* _What is being asked_: Your reply is to be the lines below, exactly as written, with images omitted.

* _Data provided_:
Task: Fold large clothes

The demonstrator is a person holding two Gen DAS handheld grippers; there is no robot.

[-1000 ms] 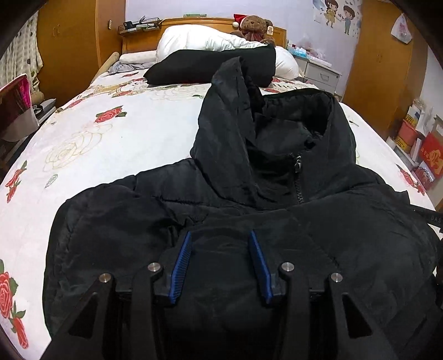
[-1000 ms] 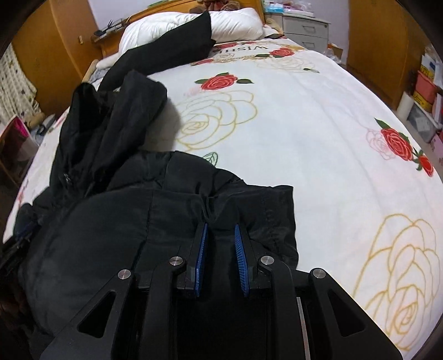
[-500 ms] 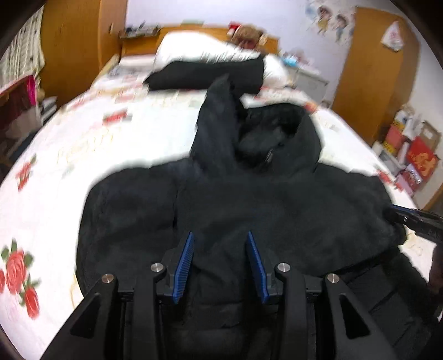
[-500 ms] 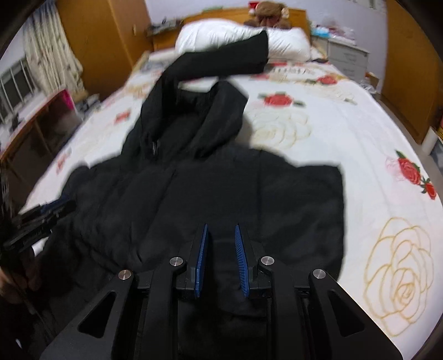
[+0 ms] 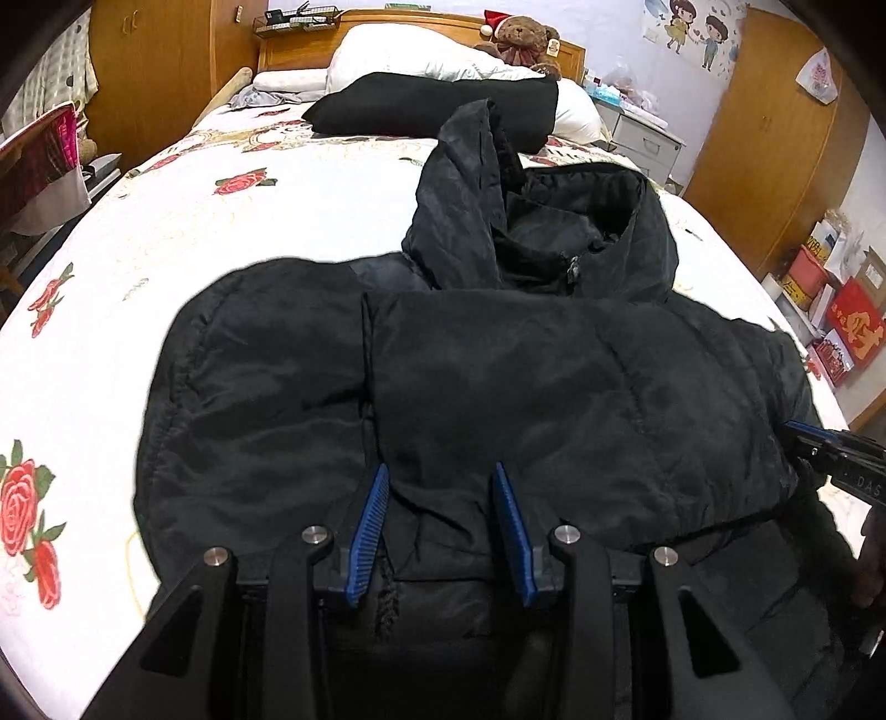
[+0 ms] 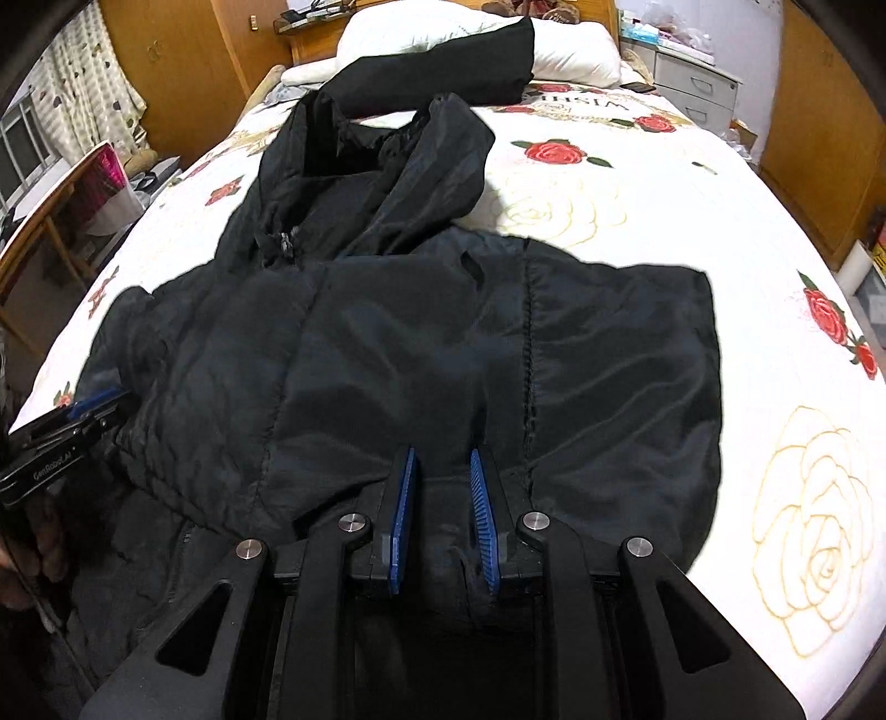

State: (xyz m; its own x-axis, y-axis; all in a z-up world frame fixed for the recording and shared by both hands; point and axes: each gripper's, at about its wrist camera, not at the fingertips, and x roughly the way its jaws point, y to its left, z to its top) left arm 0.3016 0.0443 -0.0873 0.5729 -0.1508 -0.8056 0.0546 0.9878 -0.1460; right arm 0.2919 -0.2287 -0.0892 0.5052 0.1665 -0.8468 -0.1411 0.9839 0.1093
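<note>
Two grippers on one black hooded jacket [image 5: 554,387], lying flat across the rose-print bedspread [image 5: 166,221], hood [image 5: 531,221] pointing at the headboard.

Left to right in the left wrist view: chair with pink cloth [image 5: 39,160] at the frame edge beside the bed, then bedspread, then the jacket's left sleeve section. Left gripper [image 5: 443,531] sits low at the jacket's near edge; jaws at a moderate gap with a fold of black fabric bunched between the blue pads [image 5: 368,531]. Pads don't look pressed fully onto it, so I can't tell if it's a real clamp. At the far right edge the right gripper [image 5: 830,448] is touching the jacket's side.

Beyond the hood: a second black garment [image 5: 432,99] draped over a white pillow [image 5: 421,55], teddy bear [image 5: 520,36] at the headboard, nightstand [image 5: 642,133] and wardrobe [image 5: 769,127] to the right.

Right wrist view: the left gripper [image 6: 66,437] shows at the left edge against the jacket [image 6: 415,343]. Right gripper [image 6: 443,515] is at the near hem, jaws narrow, a ridge of fabric pinched between the pads [image 6: 401,515]. Bedspread [image 6: 775,277] open to the right.
</note>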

* _Written answer_:
Task: Fold large clothes

The demonstrator is a person holding two Gen DAS handheld grippers; there is no robot.

[-1000 ms] 
[-1000 ms] 
[-500 ms] 
[-500 ms] 
[+0 ms] 
[+0 ms] 

State: (xyz m; its own x-axis, y-axis; all in a z-up world frame fixed for the recording and shared by both hands; point and axes: each gripper's, at about its wrist camera, not at the fingertips, and x roughly the way its jaws point, y to its left, z to its top) left arm 0.3016 0.0443 -0.0873 0.5729 -0.1508 -0.8056 0.0546 0.9878 -0.1460; right arm 0.2919 -0.2287 -0.0892 0.5052 0.1665 -0.8468 -0.1411 0.9839 0.1093
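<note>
Two grippers on one black hooded jacket [image 5: 554,387], lying flat across the rose-print bedspread [image 5: 166,221], hood [image 5: 531,221] pointing at the headboard.

Left to right in the left wrist view: chair with pink cloth [image 5: 39,160] at the frame edge beside the bed, then bedspread, then the jacket's left sleeve section. Left gripper [image 5: 443,531] sits low at the jacket's near edge; jaws at a moderate gap with a fold of black fabric bunched between the blue pads [image 5: 368,531]. Pads don't look pressed fully onto it, so I can't tell if it's a real clamp. At the far right edge the right gripper [image 5: 830,448] is touching the jacket's side.

Beyond the hood: a second black garment [image 5: 432,99] draped over a white pillow [image 5: 421,55], teddy bear [image 5: 520,36] at the headboard, nightstand [image 5: 642,133] and wardrobe [image 5: 769,127] to the right.

Right wrist view: the left gripper [image 6: 66,437] shows at the left edge against the jacket [image 6: 415,343]. Right gripper [image 6: 443,515] is at the near hem, jaws narrow, a ridge of fabric pinched between the pads [image 6: 401,515]. Bedspread [image 6: 775,277] open to the right.
</note>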

With this, the output is complete.